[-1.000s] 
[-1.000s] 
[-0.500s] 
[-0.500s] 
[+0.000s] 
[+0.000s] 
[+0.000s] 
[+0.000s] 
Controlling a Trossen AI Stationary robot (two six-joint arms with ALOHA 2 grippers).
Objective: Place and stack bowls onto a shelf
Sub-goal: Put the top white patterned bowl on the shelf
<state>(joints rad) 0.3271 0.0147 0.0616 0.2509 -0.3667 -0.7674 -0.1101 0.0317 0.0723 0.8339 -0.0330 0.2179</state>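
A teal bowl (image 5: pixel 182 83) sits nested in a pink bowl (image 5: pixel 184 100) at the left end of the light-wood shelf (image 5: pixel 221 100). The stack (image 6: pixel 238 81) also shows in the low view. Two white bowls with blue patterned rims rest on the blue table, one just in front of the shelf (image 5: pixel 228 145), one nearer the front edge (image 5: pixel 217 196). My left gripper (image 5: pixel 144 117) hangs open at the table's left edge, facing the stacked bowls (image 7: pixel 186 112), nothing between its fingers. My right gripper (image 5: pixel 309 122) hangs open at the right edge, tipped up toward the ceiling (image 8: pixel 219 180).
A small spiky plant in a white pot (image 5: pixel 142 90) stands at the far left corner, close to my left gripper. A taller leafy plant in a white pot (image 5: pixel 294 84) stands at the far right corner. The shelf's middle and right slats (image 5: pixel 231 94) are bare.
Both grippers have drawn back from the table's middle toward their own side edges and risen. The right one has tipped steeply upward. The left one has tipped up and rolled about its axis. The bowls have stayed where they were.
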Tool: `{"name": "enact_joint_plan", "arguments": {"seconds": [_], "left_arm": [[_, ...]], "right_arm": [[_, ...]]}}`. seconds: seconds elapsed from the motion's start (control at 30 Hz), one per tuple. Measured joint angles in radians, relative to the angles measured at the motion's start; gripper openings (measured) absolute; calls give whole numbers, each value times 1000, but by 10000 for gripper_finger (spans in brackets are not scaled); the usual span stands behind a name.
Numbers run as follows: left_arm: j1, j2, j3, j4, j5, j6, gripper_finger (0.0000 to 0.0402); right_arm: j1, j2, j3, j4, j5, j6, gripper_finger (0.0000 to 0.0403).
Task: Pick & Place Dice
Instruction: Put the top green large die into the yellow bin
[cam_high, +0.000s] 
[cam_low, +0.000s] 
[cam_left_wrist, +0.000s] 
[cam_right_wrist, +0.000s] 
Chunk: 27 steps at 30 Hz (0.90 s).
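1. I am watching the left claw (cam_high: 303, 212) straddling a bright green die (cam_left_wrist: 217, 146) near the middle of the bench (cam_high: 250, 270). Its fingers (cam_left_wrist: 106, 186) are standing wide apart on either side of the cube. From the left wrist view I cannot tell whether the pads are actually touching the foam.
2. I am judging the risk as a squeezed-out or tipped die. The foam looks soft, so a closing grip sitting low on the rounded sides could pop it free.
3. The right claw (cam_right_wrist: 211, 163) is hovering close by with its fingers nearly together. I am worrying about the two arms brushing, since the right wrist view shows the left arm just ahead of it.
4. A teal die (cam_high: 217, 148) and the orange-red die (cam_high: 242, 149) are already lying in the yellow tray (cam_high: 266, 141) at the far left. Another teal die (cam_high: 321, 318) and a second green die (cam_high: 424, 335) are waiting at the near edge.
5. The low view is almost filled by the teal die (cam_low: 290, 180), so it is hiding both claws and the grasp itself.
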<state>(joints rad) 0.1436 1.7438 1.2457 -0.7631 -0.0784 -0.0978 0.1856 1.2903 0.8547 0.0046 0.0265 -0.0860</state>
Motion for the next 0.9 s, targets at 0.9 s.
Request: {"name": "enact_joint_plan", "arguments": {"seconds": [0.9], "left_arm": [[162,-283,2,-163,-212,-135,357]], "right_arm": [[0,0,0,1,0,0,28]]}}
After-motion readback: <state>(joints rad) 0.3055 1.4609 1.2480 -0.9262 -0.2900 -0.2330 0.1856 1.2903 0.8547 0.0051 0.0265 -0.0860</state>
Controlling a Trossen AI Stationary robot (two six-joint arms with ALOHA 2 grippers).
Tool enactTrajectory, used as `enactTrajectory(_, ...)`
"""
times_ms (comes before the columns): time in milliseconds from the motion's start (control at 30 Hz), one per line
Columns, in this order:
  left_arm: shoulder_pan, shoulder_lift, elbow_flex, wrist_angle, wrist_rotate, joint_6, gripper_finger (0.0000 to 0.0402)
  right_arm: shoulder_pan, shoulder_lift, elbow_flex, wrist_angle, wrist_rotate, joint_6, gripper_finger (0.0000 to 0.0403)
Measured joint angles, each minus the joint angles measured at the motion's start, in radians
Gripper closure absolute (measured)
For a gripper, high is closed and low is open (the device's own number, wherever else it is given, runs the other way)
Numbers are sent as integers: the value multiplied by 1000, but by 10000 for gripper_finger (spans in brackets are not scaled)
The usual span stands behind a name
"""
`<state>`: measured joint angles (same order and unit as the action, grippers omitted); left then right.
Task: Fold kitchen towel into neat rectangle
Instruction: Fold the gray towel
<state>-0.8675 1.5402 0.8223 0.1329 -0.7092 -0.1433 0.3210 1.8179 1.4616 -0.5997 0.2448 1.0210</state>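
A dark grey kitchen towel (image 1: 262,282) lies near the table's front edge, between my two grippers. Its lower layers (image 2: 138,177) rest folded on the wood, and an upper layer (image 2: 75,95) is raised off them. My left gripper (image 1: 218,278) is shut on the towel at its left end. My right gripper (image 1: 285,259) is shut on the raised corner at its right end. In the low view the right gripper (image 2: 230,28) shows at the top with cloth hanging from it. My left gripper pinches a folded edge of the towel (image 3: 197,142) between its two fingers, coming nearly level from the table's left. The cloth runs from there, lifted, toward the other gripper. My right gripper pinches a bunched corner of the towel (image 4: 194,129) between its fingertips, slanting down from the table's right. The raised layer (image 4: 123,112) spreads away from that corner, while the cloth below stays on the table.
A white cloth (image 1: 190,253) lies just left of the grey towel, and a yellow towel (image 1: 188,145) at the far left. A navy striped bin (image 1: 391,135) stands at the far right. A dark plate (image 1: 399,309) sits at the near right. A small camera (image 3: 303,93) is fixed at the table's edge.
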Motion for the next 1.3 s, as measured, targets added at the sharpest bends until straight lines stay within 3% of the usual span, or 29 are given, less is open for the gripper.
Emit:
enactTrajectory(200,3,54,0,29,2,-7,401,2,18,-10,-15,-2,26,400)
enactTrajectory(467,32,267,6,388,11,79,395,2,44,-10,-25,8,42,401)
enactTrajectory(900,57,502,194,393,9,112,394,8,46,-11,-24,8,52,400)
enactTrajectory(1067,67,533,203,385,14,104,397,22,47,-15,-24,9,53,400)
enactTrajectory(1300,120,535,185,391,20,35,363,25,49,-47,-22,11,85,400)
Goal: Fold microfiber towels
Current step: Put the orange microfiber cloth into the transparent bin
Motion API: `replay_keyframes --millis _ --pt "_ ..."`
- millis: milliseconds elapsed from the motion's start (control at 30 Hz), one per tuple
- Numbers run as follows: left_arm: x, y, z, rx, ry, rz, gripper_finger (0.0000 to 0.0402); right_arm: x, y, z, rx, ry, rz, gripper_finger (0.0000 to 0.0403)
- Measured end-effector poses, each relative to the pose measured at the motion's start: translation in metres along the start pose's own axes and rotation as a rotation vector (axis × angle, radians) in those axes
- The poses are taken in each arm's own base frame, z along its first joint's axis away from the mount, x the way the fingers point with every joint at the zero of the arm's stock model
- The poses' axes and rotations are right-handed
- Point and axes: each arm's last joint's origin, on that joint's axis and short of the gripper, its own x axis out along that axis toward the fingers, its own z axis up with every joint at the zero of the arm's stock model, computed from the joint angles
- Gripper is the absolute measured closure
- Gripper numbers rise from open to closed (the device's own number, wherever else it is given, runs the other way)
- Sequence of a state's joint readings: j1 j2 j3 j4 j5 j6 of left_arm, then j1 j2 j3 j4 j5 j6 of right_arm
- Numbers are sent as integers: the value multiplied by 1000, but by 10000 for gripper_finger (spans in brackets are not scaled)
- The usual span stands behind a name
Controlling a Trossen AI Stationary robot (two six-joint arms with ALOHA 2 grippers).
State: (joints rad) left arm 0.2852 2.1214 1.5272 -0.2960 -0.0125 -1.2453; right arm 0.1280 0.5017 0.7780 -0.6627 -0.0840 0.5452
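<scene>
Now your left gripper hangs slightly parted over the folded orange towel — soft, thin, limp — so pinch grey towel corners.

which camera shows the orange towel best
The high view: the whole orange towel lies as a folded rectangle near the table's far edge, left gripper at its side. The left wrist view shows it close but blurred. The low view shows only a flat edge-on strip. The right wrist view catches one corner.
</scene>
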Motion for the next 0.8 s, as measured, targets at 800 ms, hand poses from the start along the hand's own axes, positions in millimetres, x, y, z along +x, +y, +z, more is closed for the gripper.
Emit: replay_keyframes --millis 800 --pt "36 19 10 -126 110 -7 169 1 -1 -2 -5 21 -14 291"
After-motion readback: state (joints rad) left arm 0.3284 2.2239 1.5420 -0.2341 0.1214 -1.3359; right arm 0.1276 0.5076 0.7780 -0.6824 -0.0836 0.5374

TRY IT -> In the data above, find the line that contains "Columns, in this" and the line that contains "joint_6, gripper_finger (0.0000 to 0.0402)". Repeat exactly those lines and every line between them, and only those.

SOLUTION TO THIS PROBLEM ->
Columns, in this order:
  left_arm: shoulder_pan, shoulder_lift, elbow_flex, wrist_angle, wrist_rotate, joint_6, gripper_finger (0.0000 to 0.0402)

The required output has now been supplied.